DISCLAIMER: I do not own les Miserables. Or what hurts the most. Each belong to their owner.

"I can take the rain on the roof of this empty house, that don't bother me"

The rain fell steadily pittering against the roof distracting me from my work. I sat on the couch listening to the rain fall. I knew the door wouldn't open but I still hoped that Grantaire would walk into our shared apartment. I knew he wouldn't. The flat felt empty ever since R left leaving me alone.

"I can take a few tears now and then and just let 'em out. I'm not afraid to cry every once in a while even though going on with you gone still upsets me!"

A tear trickled down my cheek and falling on to my work smearing the writing. I closed the work and placed it on the coffee table. I imagined Rs feet perched on the table as he sipped a beer aimlessly watching a football game while I worked glancing at my house mate every now and again. More tears ufell soon matching the rhythm of the falling rain. I pretended to be strong for the Amis' sake but I still cried when I thought about Grantaire.

"There are days every now and again I pretend I'm ok, but that's not what gets me!"

I wiped the tears off my face, walking to the bathroom I took a few steadying breaths and splashed some cold water on my face before changing and headed to the cafe. I'm ok. I told myself knowing it was a lie.

"What hurts the most was being so close and having so much to say and watching you walk away."

I stopped walking and ran into an alley falling to the group as a sob built up in my throat. I chastised my self for letting him go. It was an argument, but what else was new, I crossed the line. I watched as his whole world fell apart. He stepped back away from me. Said those simple words that made me question everything. I love you. He said then before walking off. I stood in shock watching him walk away before I could mutter out of my mouth that I loved him. He just walked out.

"And never knowing what could have been. Not seeing that love in you is what I was trying to do."

I dismissed the meeting early that day before running to our shared flat only to find it empty completely void of Grantaire's stuff. I fell to the floor in his room as I silently cried picturing what could have come to be had I seen in him his love for me. Had I seen in me, my love for him.

"It's hard to deal with the pain of loosing you everywhere I go. But I'm doing it"

I stood back up and wiped my face and continued my walk to the cafe.

"It's hard to force that smile when I see our old friends and I'm alone"

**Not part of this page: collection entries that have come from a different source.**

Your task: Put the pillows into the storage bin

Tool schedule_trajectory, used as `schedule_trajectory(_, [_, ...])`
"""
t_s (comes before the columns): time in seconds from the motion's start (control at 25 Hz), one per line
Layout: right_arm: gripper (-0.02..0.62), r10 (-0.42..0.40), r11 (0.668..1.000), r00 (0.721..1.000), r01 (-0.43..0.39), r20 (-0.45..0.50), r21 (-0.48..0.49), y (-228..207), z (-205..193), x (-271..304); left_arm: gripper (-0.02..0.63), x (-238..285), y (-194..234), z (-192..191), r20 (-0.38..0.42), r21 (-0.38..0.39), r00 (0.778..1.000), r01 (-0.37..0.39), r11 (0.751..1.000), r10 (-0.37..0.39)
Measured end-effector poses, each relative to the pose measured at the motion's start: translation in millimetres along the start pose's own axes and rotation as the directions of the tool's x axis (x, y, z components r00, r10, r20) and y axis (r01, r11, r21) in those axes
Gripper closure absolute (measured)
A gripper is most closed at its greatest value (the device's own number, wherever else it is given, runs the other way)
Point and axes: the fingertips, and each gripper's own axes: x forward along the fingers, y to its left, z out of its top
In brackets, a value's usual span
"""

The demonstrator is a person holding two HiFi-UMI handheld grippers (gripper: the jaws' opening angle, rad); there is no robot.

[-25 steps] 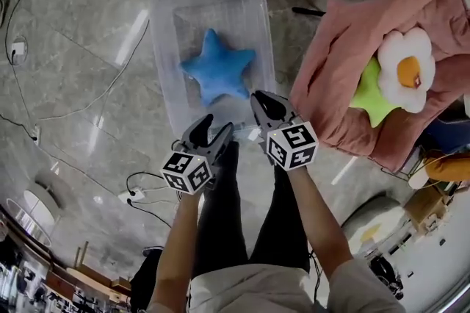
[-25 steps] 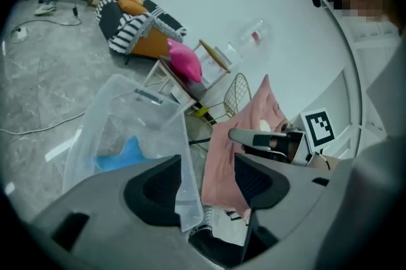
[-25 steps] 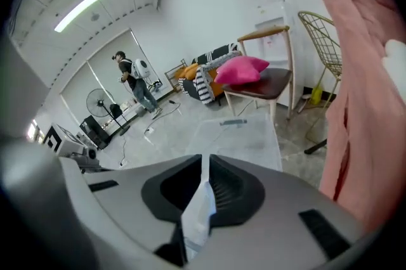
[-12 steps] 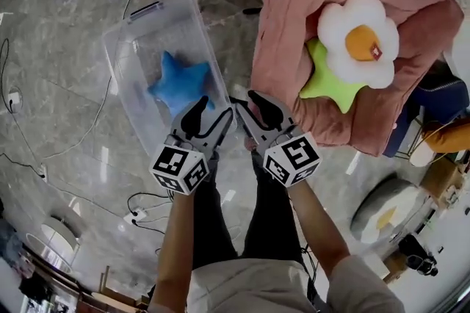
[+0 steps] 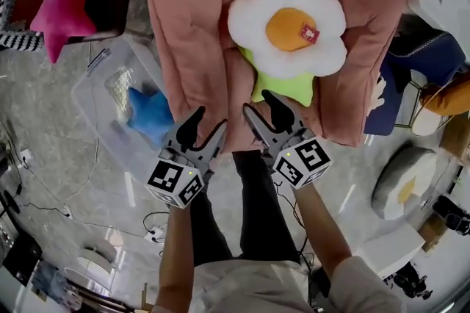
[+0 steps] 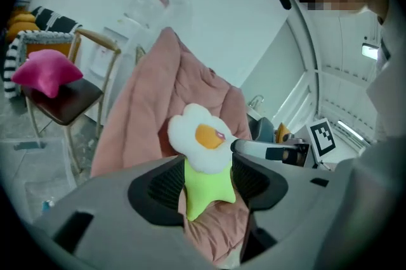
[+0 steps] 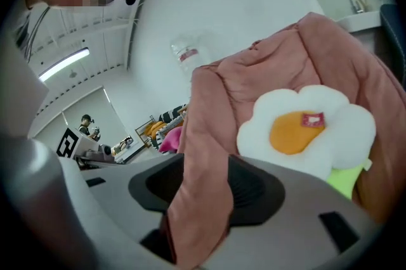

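Both grippers low centre in head view, pointing to 12 o'clock at the pillow heap. Left gripper (image 5: pixel 208 122): jaws apart, nothing touching the pads; its own view frames the green star (image 5: pixel 283 87) in the gap, but farther off. Right gripper (image 5: pixel 261 107): jaws have just been opening and stand apart; a fold of the pink blanket (image 5: pixel 191 25) lines up between them, and contact is not evident. Flower pillow (image 5: pixel 286 21) lies at 12 o'clock on the blanket, overlapping the green star just below it. Bin (image 5: pixel 103 131) sits at 9 o'clock, well apart from the heap, with a blue star (image 5: pixel 149 113) already inside. Pink star (image 5: pixel 62 14) is on a chair at 10 o'clock. Risks, as judged: if the right jaws close where they point, they likely pinch blanket rather than pillow and drag it off its seat. Pulling the green star first could tip the flower pillow onto the floor. Soft stuffing may squeeze out of a shallow bite during the swing to 9 o'clock. A pillow released early lands short of the bin wall.
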Motion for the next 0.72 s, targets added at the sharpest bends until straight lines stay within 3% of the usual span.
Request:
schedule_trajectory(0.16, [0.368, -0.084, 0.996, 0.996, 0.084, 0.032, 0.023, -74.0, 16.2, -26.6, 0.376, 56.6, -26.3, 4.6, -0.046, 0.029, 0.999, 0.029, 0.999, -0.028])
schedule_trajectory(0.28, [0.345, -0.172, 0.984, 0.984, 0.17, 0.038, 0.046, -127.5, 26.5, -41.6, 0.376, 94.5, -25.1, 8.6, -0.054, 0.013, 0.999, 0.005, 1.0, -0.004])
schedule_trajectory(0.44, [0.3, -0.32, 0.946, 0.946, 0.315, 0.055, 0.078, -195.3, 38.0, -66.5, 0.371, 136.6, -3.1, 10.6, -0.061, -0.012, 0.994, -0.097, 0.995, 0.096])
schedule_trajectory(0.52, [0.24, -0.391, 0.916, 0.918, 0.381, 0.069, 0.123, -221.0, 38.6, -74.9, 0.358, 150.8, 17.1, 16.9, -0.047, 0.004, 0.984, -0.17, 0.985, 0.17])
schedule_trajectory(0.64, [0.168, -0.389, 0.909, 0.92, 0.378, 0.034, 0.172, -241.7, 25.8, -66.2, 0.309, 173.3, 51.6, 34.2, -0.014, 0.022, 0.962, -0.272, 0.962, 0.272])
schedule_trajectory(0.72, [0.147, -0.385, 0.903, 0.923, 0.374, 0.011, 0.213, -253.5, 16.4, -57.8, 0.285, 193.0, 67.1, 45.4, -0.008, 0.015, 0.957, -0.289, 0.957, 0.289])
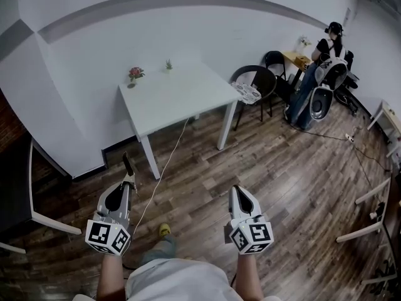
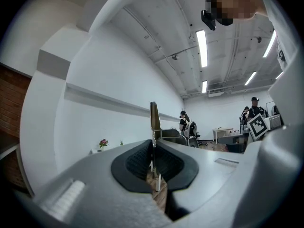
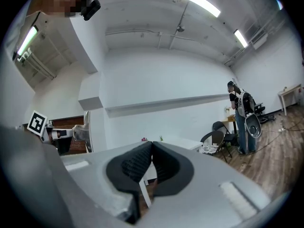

I plastered a fake smile on my lips and walked in greeting Comberferre with a nod and set about starting the meeting. I looked over my friends, our friends, they laughed and joked but things were different with R gone. Things were... Grim

"Still harder, Getting up, getting dressed, livin' with this regret"

My smile faltered and met Éponines eyes whom smiled a small smile at me. I regretted hurting R and not even she had seen him since and she was his best friend

"But I know if I could do it over
I would trade give away all the words that I saved in my heart that I left unspoken"

R was often spoken of. Usually when I wasn't around. My head turned toward the door as the little bell jingled I smiled the first real smile I smiled in a long time. Grantaire stood in the door looking at me. I walked swiftly over to him and placed my lips upon his. That small kiss reflected everything I couldn't bring my mouth to speak. Still unspoken but now communicated. R was back to stay.